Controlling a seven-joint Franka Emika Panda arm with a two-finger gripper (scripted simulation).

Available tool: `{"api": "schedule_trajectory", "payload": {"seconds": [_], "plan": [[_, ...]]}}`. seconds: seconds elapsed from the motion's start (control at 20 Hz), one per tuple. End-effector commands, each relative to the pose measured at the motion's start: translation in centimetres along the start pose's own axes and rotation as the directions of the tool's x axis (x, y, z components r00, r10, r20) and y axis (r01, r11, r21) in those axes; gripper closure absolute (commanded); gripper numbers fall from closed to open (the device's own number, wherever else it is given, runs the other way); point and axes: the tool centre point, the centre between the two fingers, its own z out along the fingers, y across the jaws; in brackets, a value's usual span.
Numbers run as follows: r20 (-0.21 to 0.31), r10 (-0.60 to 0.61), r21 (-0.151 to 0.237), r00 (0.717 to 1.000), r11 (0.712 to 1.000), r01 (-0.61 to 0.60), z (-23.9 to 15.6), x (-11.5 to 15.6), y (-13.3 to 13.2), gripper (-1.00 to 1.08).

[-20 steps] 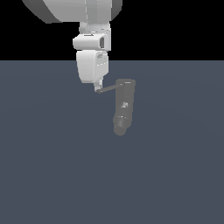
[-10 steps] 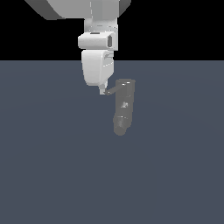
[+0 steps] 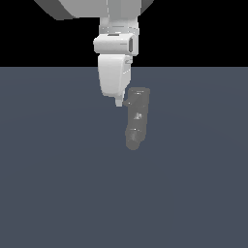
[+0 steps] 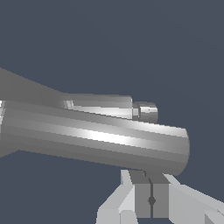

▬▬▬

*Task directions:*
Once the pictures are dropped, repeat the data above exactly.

*Final answer:*
Controlling a seven-joint Franka Emika Panda arm with a two-finger gripper (scripted simulation).

Available tool: `{"api": "schedule_trajectory", "payload": {"seconds": [_], "plan": [[_, ...]]}}`. seconds: seconds elapsed from the motion's start (control at 20 Hz), one per tuple. End-effector commands, each relative to the pose measured at the motion's start: translation in centimetres along the start pose's own axes and rotation as the directions of the tool's x axis (x, y, z components r00, r10, r20) and y axis (r01, r11, r21) in those axes; gripper closure absolute (commanded); gripper numbers fall from closed to open (the device's own number, wherever else it is given, runs the other way); point and axes: the tool centre point, the centre between the two fingers, its own z out along the fingers, y across the jaws; in brackets, a value's usual span.
Numbers run as follows: r20 (-0.21 to 0.31), r10 (-0.60 to 0.61), r21 (-0.151 to 0.237), r00 (0.717 to 1.000), r11 (0.712 to 1.000), r01 (-0.61 to 0.60), z (-23.9 to 15.6), x (-11.5 to 15.6), y (-13.3 to 13.2), gripper (-1.00 to 1.08).

[-20 steps] 
[-10 steps] 
[+0 steps] 
[+0 steps] 

The response has been given in full.